Dengan kata lain, ia memiliki pengetahuan, etika, dan seni. Semua ini dapat
dicapi dengan kesadaran, kemerdekaan, dan kreativitas.
6. Berjiwa seimbang
Sikap seimbang dalam kehidupan sangat diperlukan, yaitu seimbang antara
pemenuhan kebutuhan material dengan spiritual atau ruhaniah. Ini berarti
perlu ditanamkan jiwa sufistik yang dibarengi dengan pengalaman syariat
Islam, terutama ibadah, zikir, tafakkur, muhasabbah, dan seterusnya.

BAB III
PENUTUP
A. KESIMPULAN
Pengertian wahdatul wujud yang digunakan para sufi, yaitu paham bahwa
antara manusia dan Tuhan pada hakikatya adalah satu kesatuan wujud. Ibnu
Arabi adalah tokoh pertama penyusun paham kesatuan wujud dalam tasawuf.
Aliran ini pada dasarnya berdasar pada tonggak-tonggak rasa (dzauq), seperti
halnya terungkap dalam perkataannya, Mahasuci Dzat yang menciptakan
segala sesuatu dan dia adalah segala sesuatu itu sendiri.
Insan Kamil ialah suatu tema yang berhubungan dengan pandangan
mengenai sesuatu yang dianggap mutlak, Tuhan. Yang Mutlak tersebut
dianggap mempunyai sifat-sifat tertentu, yakni yang baik dan yang sempurna.
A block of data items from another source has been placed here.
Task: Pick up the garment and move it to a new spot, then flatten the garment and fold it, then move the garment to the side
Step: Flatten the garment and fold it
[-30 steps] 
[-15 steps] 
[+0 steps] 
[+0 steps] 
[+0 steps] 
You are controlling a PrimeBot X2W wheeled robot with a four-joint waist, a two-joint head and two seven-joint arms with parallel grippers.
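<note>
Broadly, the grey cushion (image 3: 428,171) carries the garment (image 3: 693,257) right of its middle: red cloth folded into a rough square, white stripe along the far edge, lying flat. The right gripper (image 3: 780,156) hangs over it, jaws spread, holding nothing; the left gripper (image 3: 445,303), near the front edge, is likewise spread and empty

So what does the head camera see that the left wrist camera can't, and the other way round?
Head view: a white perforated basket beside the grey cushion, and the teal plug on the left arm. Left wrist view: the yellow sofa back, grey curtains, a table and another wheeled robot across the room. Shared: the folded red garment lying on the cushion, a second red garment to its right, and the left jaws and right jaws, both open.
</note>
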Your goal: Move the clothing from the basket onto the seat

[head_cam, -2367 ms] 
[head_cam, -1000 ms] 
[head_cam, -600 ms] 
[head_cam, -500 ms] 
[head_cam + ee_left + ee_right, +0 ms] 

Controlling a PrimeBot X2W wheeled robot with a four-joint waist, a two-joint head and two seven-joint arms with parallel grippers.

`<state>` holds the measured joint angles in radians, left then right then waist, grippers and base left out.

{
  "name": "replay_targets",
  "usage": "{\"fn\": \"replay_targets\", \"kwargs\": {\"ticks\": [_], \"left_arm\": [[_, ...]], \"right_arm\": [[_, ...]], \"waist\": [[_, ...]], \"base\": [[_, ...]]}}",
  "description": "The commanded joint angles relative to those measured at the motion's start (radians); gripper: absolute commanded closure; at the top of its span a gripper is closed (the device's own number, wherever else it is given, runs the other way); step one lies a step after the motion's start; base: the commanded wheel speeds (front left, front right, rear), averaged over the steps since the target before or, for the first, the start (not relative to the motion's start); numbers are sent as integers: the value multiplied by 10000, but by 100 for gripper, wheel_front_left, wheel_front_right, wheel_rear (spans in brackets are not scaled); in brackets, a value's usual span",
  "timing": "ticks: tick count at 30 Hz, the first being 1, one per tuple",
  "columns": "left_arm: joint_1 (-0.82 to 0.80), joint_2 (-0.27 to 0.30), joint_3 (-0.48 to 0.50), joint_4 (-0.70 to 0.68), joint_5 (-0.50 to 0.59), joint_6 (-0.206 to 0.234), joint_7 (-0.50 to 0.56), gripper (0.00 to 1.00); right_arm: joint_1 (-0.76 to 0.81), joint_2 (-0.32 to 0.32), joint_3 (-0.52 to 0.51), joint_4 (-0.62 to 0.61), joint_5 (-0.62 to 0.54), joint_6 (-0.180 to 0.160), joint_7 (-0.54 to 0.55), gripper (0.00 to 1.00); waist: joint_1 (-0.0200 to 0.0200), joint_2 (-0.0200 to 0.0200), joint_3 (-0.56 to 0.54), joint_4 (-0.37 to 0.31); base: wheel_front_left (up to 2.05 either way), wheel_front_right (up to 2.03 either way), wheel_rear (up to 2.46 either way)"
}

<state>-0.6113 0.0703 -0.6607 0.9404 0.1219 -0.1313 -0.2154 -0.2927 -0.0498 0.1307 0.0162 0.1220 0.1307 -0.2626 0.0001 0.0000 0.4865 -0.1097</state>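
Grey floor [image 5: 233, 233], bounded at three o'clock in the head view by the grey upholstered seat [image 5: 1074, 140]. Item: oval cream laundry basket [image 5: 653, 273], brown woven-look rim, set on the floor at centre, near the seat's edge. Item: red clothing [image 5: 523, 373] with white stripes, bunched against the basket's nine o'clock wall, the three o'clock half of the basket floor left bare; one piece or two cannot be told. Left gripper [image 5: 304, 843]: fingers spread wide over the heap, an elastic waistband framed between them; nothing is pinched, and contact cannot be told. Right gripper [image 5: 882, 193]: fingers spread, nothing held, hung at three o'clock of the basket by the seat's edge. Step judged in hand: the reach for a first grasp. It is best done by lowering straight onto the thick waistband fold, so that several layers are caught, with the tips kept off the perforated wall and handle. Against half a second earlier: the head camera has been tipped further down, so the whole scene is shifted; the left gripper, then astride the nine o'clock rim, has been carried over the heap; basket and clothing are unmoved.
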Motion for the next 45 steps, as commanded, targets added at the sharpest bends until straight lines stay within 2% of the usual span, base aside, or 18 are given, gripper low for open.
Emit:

Sifat sempurna inilah yang patut yang ditiru manusia. Seseorang yang makin
memiripkan diri kepada sifat sempurna dari Yang Mutlak tersebut, makin
sempurnalah dirinya. Ciri-ciri insan kami yaitu berfungsi akalnya secara
optimal, berfungsi intuisinya, mampu menciptakan budaya, menghiasi diri
dengan sifat-sifat ketuhanan, berakhak mulia, dan berjiwa seimbang.

DAFTAR PUSTAKA
Hamka. 1994. Tasauf Perkembangan dan Pemurniannya. Jakarta: Pustaka
panjimas.
Nata, Abuddin. 2012. Akhlak Tasawuf. Jakarta: Rajawali Press.
Nata, Abbudin. 2013. Akhlak Tasawuf dan Karakter Mulia Edisi Revisi. Jakarta:
RajaGrafindi Persada.
Rifi, A. Bachrun. 2010. Filsafat Tasawuf. Bandung: Pustaka Setia.
Syukur, M. Amin. 2002. Menggugat Tasawuf Sufisme dan Tanggung Jawab Sosial
Abad 21. Yogyakarta: Pustaka Pelajar Offset.